Allow your child to take a favorite thing to bed each night. It's okay to let your child sleep with a teddy bear, special blanket, or some other favorite toy. These often help children fall asleep, especially if they wake up during the night. Make sure the object is safe. Look for ribbons, buttons, or other parts that may be choking hazards. Stuffing or pellets inside stuffed toys can also be dangerous.

Make sure your child is comfortable. He may like to have a drink of water, a light left on, or the door left slightly open. Try to handle your child's needs before bedtime so that he doesn't use them to avoid going to sleep.

Do not let your child sleep in the same bed with you. This can make it harder for him to fall asleep when he is alone.

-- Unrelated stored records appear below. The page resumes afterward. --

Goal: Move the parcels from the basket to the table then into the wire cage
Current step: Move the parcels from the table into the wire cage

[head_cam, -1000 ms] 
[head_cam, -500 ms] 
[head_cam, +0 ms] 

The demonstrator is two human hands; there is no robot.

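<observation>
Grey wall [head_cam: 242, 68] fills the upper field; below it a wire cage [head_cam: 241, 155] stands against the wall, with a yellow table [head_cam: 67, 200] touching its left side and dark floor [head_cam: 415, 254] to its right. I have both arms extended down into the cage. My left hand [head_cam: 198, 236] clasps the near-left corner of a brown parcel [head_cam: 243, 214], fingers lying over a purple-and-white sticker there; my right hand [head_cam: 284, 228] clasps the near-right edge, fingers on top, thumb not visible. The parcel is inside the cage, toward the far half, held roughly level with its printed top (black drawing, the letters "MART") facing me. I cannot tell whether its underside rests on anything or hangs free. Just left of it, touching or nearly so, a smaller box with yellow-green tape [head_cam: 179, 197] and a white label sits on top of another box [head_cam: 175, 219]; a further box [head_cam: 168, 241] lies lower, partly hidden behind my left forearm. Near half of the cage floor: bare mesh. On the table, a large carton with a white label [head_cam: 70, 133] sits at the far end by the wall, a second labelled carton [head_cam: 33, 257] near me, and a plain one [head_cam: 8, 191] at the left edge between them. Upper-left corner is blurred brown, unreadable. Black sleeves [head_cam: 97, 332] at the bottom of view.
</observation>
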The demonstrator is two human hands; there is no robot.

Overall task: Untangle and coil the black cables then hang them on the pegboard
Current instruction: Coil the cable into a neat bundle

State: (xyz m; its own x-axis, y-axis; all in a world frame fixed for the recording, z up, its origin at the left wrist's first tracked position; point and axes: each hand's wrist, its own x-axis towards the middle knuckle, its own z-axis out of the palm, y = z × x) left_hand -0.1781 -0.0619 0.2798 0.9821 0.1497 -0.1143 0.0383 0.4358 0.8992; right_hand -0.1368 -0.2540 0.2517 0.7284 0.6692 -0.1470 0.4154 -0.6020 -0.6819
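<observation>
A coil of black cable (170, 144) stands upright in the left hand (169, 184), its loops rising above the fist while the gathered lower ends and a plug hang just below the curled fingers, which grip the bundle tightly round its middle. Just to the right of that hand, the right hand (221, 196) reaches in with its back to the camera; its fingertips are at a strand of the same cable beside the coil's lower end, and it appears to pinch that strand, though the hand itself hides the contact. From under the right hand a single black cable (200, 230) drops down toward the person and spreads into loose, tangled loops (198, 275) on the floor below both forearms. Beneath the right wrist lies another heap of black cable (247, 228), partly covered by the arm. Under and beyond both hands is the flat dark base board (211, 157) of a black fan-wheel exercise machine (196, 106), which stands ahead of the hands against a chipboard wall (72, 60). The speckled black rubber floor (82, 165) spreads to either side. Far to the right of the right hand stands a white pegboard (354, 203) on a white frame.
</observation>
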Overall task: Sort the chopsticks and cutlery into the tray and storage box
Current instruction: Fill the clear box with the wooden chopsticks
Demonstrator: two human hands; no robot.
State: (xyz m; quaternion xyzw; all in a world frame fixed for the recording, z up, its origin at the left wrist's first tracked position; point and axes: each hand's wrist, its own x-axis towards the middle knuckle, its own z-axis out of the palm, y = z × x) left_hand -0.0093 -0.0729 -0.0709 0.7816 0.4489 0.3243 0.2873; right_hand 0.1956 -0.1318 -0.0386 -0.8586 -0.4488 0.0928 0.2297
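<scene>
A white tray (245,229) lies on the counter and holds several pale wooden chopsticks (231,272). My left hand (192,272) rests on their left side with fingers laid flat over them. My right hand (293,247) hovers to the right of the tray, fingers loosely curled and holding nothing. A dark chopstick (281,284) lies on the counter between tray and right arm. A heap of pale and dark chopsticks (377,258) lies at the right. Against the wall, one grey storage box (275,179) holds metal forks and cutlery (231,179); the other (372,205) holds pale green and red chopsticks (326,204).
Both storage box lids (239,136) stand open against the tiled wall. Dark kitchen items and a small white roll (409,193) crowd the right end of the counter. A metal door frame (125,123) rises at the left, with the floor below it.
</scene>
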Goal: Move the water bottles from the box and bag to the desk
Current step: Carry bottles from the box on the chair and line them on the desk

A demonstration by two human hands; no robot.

Do not return to your child's room every time he complains or calls out. Instead, try the following:

  • Wait several seconds before answering and make your response time longer each time he calls. This will give him a chance to fall asleep on his own.
  • Reassure your child that you are there. If you need to go into the room, do not turn on the light, play with him, or stay too long.
  • Move farther from your child's bed every time you go in, until you can reassure him verbally without entering his room.
  • Remind him each time he calls that it's time to go to sleep.

Give it time. Helping your child develop good sleep habits can be a challenge and it is normal to get upset when a child keeps you awake at night. Try to be understanding. A negative response by a parent can sometimes make a sleep problem worse.